## YOUR INSTRUCTIONS
Whenever a line in the material below contains "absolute", copy that line.

## DATA BELOW
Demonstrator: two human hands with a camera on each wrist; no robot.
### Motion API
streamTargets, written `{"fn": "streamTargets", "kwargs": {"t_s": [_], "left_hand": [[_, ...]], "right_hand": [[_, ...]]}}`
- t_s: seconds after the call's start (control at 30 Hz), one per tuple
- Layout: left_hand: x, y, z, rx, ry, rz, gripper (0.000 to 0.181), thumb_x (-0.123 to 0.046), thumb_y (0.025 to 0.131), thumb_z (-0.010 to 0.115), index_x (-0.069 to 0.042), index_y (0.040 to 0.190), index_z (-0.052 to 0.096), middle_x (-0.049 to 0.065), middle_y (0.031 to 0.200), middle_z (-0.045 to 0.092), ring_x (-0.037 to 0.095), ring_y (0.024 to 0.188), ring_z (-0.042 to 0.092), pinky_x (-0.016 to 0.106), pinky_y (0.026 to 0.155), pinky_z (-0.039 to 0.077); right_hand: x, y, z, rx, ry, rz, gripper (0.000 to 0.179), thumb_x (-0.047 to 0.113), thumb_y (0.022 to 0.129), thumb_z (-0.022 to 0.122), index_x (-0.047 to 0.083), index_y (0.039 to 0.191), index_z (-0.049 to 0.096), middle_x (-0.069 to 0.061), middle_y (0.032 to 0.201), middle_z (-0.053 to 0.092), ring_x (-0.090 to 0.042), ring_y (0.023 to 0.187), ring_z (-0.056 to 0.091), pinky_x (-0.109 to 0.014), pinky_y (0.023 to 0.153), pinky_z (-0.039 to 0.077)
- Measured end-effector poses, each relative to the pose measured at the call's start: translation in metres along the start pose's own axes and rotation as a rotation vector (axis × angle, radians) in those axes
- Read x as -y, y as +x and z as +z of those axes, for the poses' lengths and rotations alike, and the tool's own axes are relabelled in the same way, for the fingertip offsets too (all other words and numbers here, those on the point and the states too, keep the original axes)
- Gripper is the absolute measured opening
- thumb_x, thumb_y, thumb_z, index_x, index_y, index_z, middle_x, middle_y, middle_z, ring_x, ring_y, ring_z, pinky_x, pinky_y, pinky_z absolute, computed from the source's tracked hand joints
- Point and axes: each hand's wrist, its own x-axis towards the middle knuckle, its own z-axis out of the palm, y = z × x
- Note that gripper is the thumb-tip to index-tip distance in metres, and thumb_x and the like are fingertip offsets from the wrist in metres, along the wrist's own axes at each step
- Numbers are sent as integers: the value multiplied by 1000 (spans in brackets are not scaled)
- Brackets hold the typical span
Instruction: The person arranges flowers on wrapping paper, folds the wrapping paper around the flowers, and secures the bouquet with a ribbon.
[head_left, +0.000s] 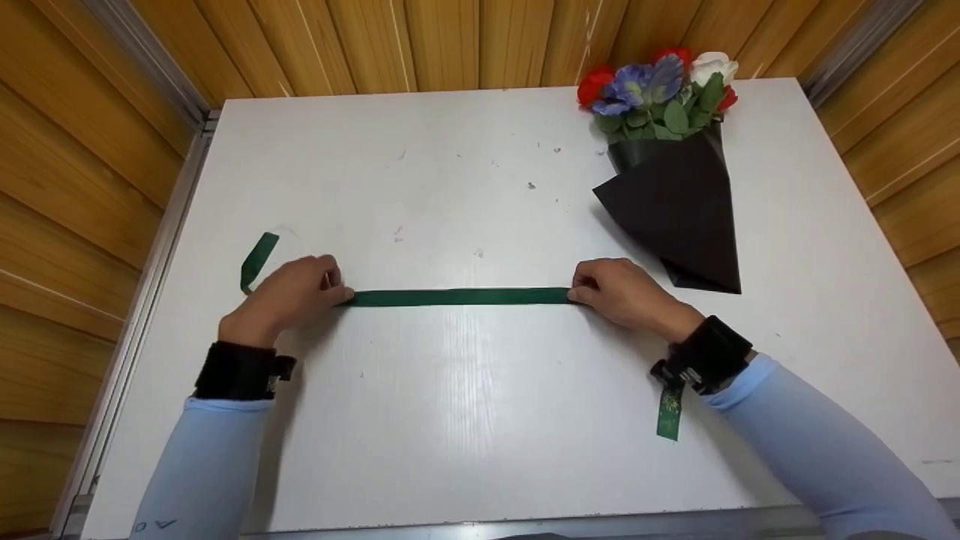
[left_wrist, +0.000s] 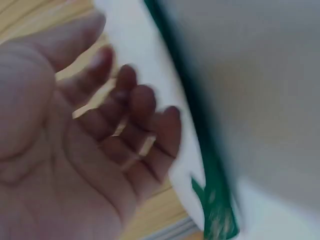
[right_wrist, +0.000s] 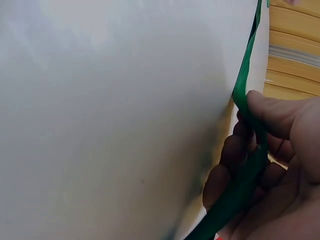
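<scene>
A dark green ribbon [head_left: 461, 297] stretches nearly straight between the two hands above the white table. At its left part, my left hand [head_left: 289, 292] has thumb and index finger at the ribbon in a pinch. A short tail [head_left: 259, 259] stands up behind that hand. The blurred left wrist view instead has the fingers loosely curled, apart from the ribbon [left_wrist: 197, 115]. On the other side my right hand [head_left: 619, 292] pinches the ribbon, which runs twisted through the palm in the right wrist view. Its gold-printed end [head_left: 670, 416] hangs below the right wrist.
A bouquet of red, white and purple flowers [head_left: 645, 86] in black wrapping paper [head_left: 675, 202] lies at the back right, beyond my right hand. Wood-patterned panels [head_left: 442, 45] and metal rails enclose the white table [head_left: 450, 420]. Both wrists wear black straps.
</scene>
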Motion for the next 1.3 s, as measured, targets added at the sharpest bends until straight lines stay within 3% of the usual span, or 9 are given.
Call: {"fn": "streamTargets", "kwargs": {"t_s": [0.07,0.27,0.43,0.57,0.67,0.83,1.0,1.1,1.3], "left_hand": [[2,3,3,68,17,-34,23,-29,101,68,-6,102,65,10,90,66,27,83,58,37,69,48],[23,0,-8,138,-7,-140,33,-34,97,71,-2,101,66,12,91,64,29,85,56,36,69,44],[34,-4,-17,180,-40,-176,41,-41,93,75,-2,100,64,10,92,61,28,87,54,35,69,44],[38,-5,-19,194,-39,-190,45,-45,91,76,-3,99,64,8,93,60,28,87,54,34,69,44],[39,-4,-19,202,-36,-192,46,-46,91,76,-2,100,63,8,92,59,27,86,54,34,68,43],[42,-3,-24,218,-32,-202,49,-46,91,77,0,102,62,8,88,59,25,83,54,32,66,43],[44,-6,-27,237,-64,-229,47,-42,91,77,1,102,63,9,85,60,24,81,55,32,65,44],[48,-9,-27,252,-75,-250,47,-42,91,78,1,103,63,9,85,61,24,80,56,33,65,44],[52,-14,-28,265,-83,-266,48,-42,91,79,1,104,63,9,85,61,25,80,56,33,66,45]], "right_hand": [[-3,0,-1,11,25,-26,13,26,99,71,15,92,72,1,79,64,-21,79,55,-35,73,42],[-21,-6,-17,135,199,-57,18,26,99,71,13,86,72,3,71,56,-16,69,50,-28,61,39],[-32,-15,-33,287,357,-39,15,24,100,71,10,93,71,1,76,57,-15,70,50,-25,60,41],[-37,-20,-42,345,458,-37,19,26,98,73,8,96,70,2,75,56,-13,70,48,-23,62,40],[-42,-25,-50,372,458,-33,20,27,96,75,7,95,71,3,71,53,-11,67,46,-23,59,38],[-50,-38,-68,402,339,7,16,28,96,75,12,95,75,3,70,53,-10,61,46,-22,53,36],[-46,-55,-83,366,96,36,10,20,100,69,13,94,73,0,73,61,-13,64,54,-25,56,39],[-43,-68,-90,319,-99,54,10,13,100,66,11,92,71,0,73,62,-15,65,55,-29,58,41],[-41,-92,-88,152,-446,101,13,-6,86,62,5,81,64,-4,68,57,-23,62,53,-35,51,43]]}}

## ANSWER FOR THE TASK
- Gripper is the absolute measured opening
- thumb_x, thumb_y, thumb_z, index_x, index_y, index_z, middle_x, middle_y, middle_z, ring_x, ring_y, ring_z, pinky_x, pinky_y, pinky_z absolute, computed from the source's tracked hand joints

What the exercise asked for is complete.